* [WHAT IS REQUIRED]:
When you reproduce the listing, keep every word as it is and drop the pictures.
* * * *
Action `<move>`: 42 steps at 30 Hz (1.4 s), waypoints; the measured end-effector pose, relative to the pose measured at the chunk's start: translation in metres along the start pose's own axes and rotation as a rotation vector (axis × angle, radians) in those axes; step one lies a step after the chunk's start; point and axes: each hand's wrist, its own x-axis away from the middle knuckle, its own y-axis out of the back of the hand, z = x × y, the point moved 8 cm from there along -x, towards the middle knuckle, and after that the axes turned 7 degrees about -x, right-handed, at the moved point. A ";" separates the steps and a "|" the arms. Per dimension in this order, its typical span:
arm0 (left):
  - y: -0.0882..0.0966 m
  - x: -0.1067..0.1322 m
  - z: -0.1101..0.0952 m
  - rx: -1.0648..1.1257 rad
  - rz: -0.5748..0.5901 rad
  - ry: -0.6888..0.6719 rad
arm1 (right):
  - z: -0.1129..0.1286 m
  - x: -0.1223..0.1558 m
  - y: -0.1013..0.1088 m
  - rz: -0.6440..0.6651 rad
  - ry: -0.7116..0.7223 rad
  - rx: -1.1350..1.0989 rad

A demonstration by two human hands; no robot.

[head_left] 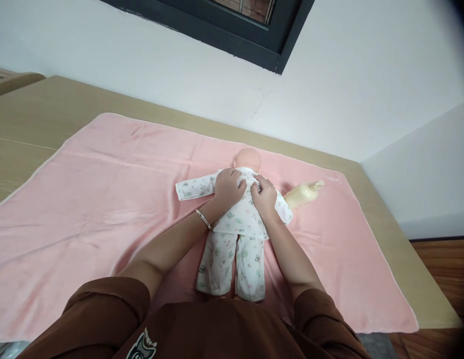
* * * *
* [RESPONSE TO THE TASK]:
Action `<move>`: 42 steps at 30 Hz (1.4 s), waypoints; the measured end-effector pose, relative to the pose measured at the chunk's start: translation in metres along the start pose's own axes and rotation as a rotation vector (axis × angle, radians) in those axes; step one lies a step after the chunk's start; point and axes: each hand's wrist, its own x-axis away from the middle knuckle, its own y-axis out of the back of the hand, z = x × y, the point moved 8 cm from there along -x, towards the middle knuckle, and after that the axes turned 7 degrees about -x, right-handed, at the moved point. A ";" separates the steps and a "|" the arms. Per dimension in this order, its typical span:
arm0 (left):
  - y: -0.0882..0.0966 m
  - x: -0.1067..0.1322 m
  - z: -0.1101..0.0952 m
  - rx: -1.0648..1.1257 rad
  - rz: -0.5748..0.5901 rad
  - ry: -0.6888..0.6719 rad
arm1 (right):
  - z: -0.1129..0.1286 m
  - x: -0.1223..0.1558 m
  - y: -0.1013..0.1088 m
  - rz: -0.6440..0.6651 rad
  - ry: -0.7116..0.7223 rad
  - rx: -1.1350..1.0989 rad

A demonstration by two human hands; no robot.

[head_left] 

The output is now finished.